Ston (/sh/) is a settlement and a municipality in the Dubrovnik-Neretva County of Croatia, located at the south of isthmus of the Pelješac peninsula.

==History==
Because of its geopolitical and strategic position, Ston has had a rich history since ancient times. Located at the gates of the peninsula, surrounded by three seas, protected by four hills, rich in fresh water and saltwater, fertile plains, it has been an important political, cultural and ecclesiastical centre.

Initially it was an Illyrian settlement until the Romans established their own colony there, in 167 BC.

In 533, at Salona, a diocese of Sarsenterum was established for the Zachlumia (Hum) area, which belonged to the church in Ston (Pardui). Later Sarsenterum was destroyed, most likely at the time of the Avars' campaign. Since Ston was not reached by the Avars, it was spared and became the seat of the local župa.

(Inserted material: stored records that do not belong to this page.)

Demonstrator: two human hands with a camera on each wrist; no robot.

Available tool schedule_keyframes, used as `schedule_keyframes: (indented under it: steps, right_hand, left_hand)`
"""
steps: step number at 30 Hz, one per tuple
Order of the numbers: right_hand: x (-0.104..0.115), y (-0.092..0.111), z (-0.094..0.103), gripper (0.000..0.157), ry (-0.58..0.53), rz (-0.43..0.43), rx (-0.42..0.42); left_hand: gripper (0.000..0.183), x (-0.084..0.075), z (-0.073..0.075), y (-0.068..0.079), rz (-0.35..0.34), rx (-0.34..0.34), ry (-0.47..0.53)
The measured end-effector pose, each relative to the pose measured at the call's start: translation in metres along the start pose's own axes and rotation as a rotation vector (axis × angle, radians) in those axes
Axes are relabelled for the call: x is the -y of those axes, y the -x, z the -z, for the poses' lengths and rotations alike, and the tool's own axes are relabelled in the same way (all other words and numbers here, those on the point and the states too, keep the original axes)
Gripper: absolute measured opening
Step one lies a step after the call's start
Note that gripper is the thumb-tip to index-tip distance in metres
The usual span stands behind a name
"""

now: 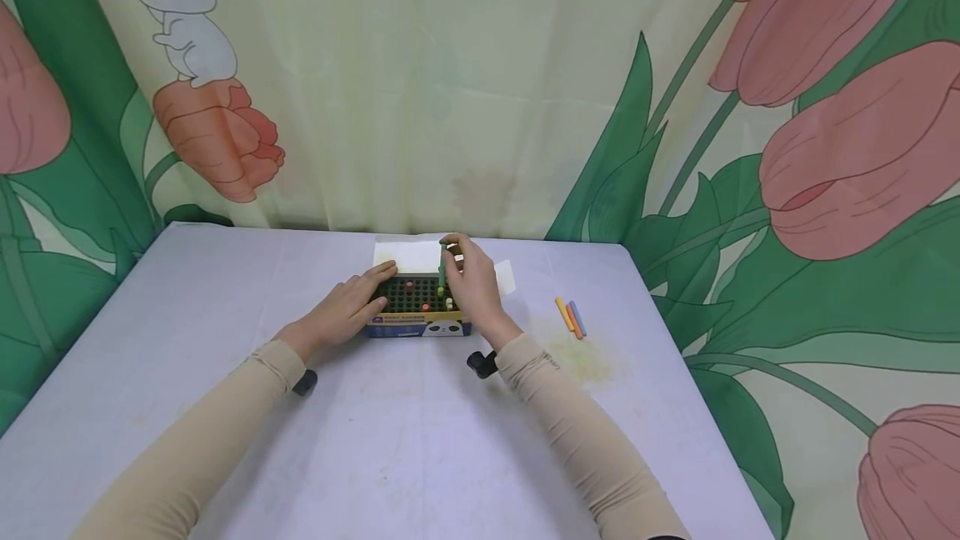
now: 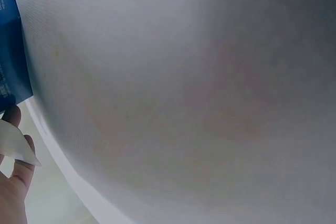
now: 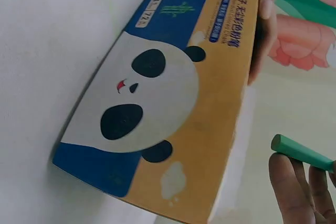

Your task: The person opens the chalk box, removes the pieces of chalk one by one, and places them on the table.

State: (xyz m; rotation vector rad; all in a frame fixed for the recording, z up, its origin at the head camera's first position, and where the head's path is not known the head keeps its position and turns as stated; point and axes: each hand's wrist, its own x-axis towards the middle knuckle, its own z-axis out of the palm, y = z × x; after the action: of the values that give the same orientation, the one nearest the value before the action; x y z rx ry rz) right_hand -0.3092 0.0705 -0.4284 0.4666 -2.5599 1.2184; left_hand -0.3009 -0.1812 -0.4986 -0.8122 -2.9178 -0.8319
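Note:
On the table sits a box of chalk (image 1: 390,330), top open, with a blue and yellow panda front and a dark grid of holes. My left hand (image 1: 341,307) rests on its left edge, fingers extended; in the left wrist view a white flap (image 2: 14,142) crosses those fingers. Over the right part of the grid, my right hand (image 1: 474,282) pinches a green chalk stick (image 3: 302,153) between thumb and fingers, holding it upright in the head view. A few chalk ends show in the grid, including a red chalk (image 1: 425,307) and a white chalk (image 1: 449,303).
Right of the box lie a yellow chalk (image 1: 564,314), an orange chalk (image 1: 574,322) and a blue chalk (image 1: 578,317), side by side. The box's white lid (image 1: 405,255) lies back behind it, and a white side flap (image 1: 506,277) sticks out right. A printed curtain (image 1: 525,107) hangs behind the table.

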Motion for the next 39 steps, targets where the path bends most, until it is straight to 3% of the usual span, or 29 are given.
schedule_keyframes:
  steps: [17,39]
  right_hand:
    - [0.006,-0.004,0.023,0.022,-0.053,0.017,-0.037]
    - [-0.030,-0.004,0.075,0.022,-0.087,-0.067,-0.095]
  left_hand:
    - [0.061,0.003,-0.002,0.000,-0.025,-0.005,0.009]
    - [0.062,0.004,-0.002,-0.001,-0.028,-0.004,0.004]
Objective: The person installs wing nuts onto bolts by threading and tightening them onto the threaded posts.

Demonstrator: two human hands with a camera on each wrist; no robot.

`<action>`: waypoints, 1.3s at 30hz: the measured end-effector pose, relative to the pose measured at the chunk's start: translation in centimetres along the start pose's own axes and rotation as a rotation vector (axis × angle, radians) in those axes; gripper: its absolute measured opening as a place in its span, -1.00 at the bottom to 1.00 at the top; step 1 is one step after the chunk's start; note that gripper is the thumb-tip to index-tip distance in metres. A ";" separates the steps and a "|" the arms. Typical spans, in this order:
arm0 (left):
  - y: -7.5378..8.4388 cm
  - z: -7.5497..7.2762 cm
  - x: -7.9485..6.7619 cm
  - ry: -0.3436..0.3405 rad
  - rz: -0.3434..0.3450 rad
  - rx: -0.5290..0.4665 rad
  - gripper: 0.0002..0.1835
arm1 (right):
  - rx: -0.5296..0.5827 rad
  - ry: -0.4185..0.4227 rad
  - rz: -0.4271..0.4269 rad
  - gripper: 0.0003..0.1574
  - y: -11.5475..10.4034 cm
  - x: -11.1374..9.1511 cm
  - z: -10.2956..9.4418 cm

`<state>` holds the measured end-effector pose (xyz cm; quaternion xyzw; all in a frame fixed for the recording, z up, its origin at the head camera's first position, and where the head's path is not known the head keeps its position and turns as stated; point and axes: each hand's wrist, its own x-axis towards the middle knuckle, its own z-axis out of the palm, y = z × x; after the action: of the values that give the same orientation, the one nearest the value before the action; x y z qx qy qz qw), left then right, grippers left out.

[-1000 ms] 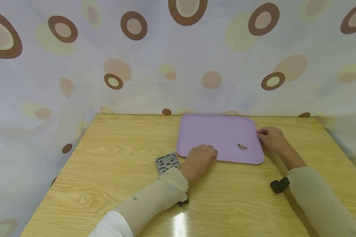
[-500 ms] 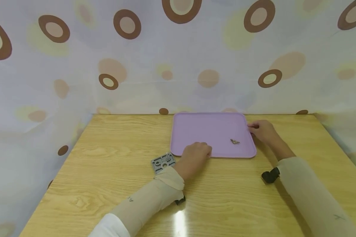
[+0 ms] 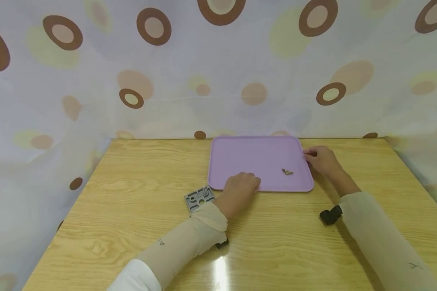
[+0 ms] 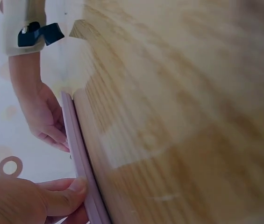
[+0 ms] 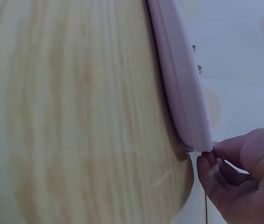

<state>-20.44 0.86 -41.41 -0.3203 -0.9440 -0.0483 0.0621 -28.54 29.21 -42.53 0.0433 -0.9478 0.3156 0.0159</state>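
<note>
A shallow light-purple tray [image 3: 255, 157] lies on the table near the back cloth. My left hand [image 3: 241, 188] holds its near rim, and in the left wrist view the thumb [image 4: 78, 185] presses the rim's outer side with fingers behind it. At the tray's right side my right hand [image 3: 322, 159] pinches the rim between thumb and fingers, seen close up in the right wrist view. Small brass-coloured metal pieces [image 3: 287, 172] lie in the tray's right part. A grey square plate [image 3: 198, 198] with shaped recesses sits beside the tray's near left corner, partly hidden by my left forearm.
The wood-grain table [image 3: 131, 194] reaches back to a hanging cloth [image 3: 189, 60] patterned with circles, which also runs along both sides. Black wrist cameras [image 3: 330, 215] stick out from the beige sleeves.
The tray has shifted slightly left and its right end has moved back, so its near edge now runs level. Both hands stay at its rim. The head view has shifted a little.
</note>
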 end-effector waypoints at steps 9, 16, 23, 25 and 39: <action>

Upon the arrival of the South Slavs in the 7th century, the area of the Neretva (from the northern Herzegovina mountains to Rijeka Dubrovačka) was organized as the principality of Zachlumia - same as Neretva, Primorje and Zahulje, which also belonged to Ston with Rat (Pelješac) and Mljet. Local rulers acknowledged the supremacy of the Byzantine Empire.

As the secular and ecclesial powers grew, it is assumed that after the disappearance of Sarsenterum, Ston became a local ecclesiastical center. The diocese of Ston is first mentioned in 877, as an institution from an earlier time, and the bishop is listed as a suffragan of the metropolis of Split.

After Mihailo Višević, who ruled Zachlumia in the 10th century and acknowledged the authority of the Bulgarian Emperor Simeon, the territory was ruled over by different dynasties. Around 950, it was briefly ruled by the Serbian Prince Časlav. At the end of the 10th century, Samuilo was the Lord of Zachlumia, and the dukedom belonged to the Prince of Duklja, Jovan Vladimir.

With the establishment of the Archdiocese of Ragusa (Dubrovnik) in 1120, Ston became a suffragan of the latter.

In 1168, Duklja and Zachlumia were conquered by the Serbian Grand Prince, Stefan Nemanja. Thirty years later, Zachlumia was invaded by Andrija, the Duke of Croatia and Dalmatia.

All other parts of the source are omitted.